M: Você é como um homem que diz: ‘Necessito de um lugar onde guardar minhas coisas, mas qual a utilidade do espaço para mim?’ ou ‘Preciso de leite, chá, café ou soda, mas para água não tenho nenhuma aplicação. Você não vê que a suprema realidade é a que faz tudo possível? Mas se você pergunta qual a utilidade que tem para você, devo responder: ‘Nenhuma’. Nos assuntos da vida cotidiana o conhecedor do real não tem vantagem alguma: Pode ser mesmo uma desvantagem. Estando livre de desejo e temor, não se protege. A própria idéia de proveito é estranha a ele; detesta acumulação; sua vida é constante despojar-se, compartilhar, dar.

P: Se não há nenhuma vantagem em ganhar o supremo, porque dar-se ao transtorno?

M: Há transtorno apenas quando você se apega a algo. Quando você não se apega a nada, não surge nenhum transtorno. O abandono do menor é a obtenção do maior. Abandone tudo e você ganha tudo. Então a vida se torna o que ela devia ser: pura radiação de uma fonte inesgotável. Nessa luz, o mundo aparece de modo turvo como um sonho.

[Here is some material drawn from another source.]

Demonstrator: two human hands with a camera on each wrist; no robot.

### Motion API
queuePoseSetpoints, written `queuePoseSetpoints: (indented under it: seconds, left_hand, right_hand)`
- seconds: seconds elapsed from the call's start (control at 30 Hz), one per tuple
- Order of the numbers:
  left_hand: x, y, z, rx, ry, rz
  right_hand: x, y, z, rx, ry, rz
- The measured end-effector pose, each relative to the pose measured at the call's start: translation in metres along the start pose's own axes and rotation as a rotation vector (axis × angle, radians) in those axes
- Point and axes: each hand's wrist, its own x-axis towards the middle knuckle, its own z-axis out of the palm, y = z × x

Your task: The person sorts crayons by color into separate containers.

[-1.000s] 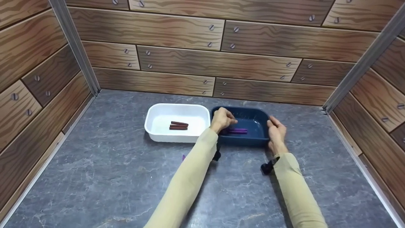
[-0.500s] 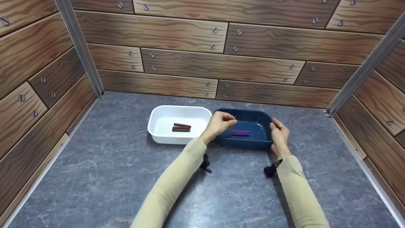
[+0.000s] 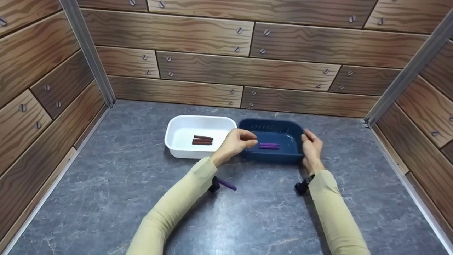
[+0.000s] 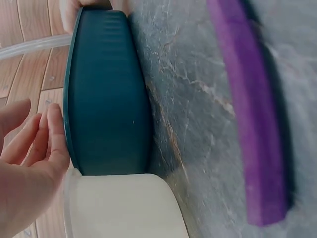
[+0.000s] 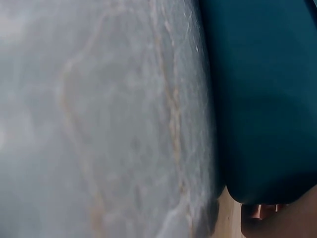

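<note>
Left hand (image 3: 234, 142): fingers loosely extended, thumb apart, nothing held, tips above left end of blue tray (image 3: 272, 158). Right hand (image 3: 312, 150) gripped right end; smart imo, likely stopped skids. Two purple sticks (image 3: 269, 144) lay inside. Loose purple stick (image 3: 228, 185) lay midway between side edges of worktop (image 3: 269, 216), by left wrist; lifting forearm probably beat bumping it. White tray (image 3: 194, 154) just left, brown sticks (image 3: 202, 143) inside.

Plank-patterned walls (image 3: 201, 67), perhaps a print
</note>
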Motion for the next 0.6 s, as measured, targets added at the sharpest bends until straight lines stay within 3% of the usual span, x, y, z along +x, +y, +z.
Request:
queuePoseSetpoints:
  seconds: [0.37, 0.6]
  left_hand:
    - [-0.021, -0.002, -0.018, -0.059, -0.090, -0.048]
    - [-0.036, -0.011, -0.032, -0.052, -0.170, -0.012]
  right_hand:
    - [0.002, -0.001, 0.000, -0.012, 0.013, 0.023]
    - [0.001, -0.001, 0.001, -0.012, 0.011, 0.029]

P: Se meu mundo é meramente um sonho e você é uma parte dele, o que você pode fazer por mim? Se o sonho não é real, se não tem ser nenhum, como pode a realidade afetá-lo?

M: Enquanto dura o sonho tem um ser temporário. É seu desejo de apegar-se a ele que cria o problema. Deixe-o ir. Pare de imaginar que o sonho é seu.

P: Você pode admitir como certo que pode haver um sonho sem um sonhador e que me identifico como o sonho de minha própria doce vontade. Mas sou sonhador e também o sonho. Quem vai deixar de sonhar?

M:
Deixe que o sonho se desdobre até seu próprio fim. Você não pode concertá-lo. Mas você pode ver o sonho como um sonho, negar-lhe o selo de realidade.

P: Estou aqui, sentado diante de você. Estou sonhando e você está observando-me falar de meu sonho. Qual a ligação entre nós?

M: Minha intenção de acordá-lo é a ligação. Meu coração quer que você desperte. Vejo o sofrer em seu sonho e sei que você deve despertar para acabar com suas angustias. Quando você vê seu sonho como sonho, você desperta. Não estou interessado em seu próprio sonho. É suficiente pra mim saber que você deve despertar. Não precisa levar seu sonho a uma conclusão definida, ou torná-lo nobre, ou feliz, ou belo: tudo que você necessita é compreender que você está sonhando. Pare de imaginar, pare de acreditar. Veja as contradições, as incongruências, a falsidade e a aflição do estado humano, a necessidade de ir além. Dentro da imensidade do espaço flutua o minúsculo átomo de consciência e nele o universo inteiro está contido.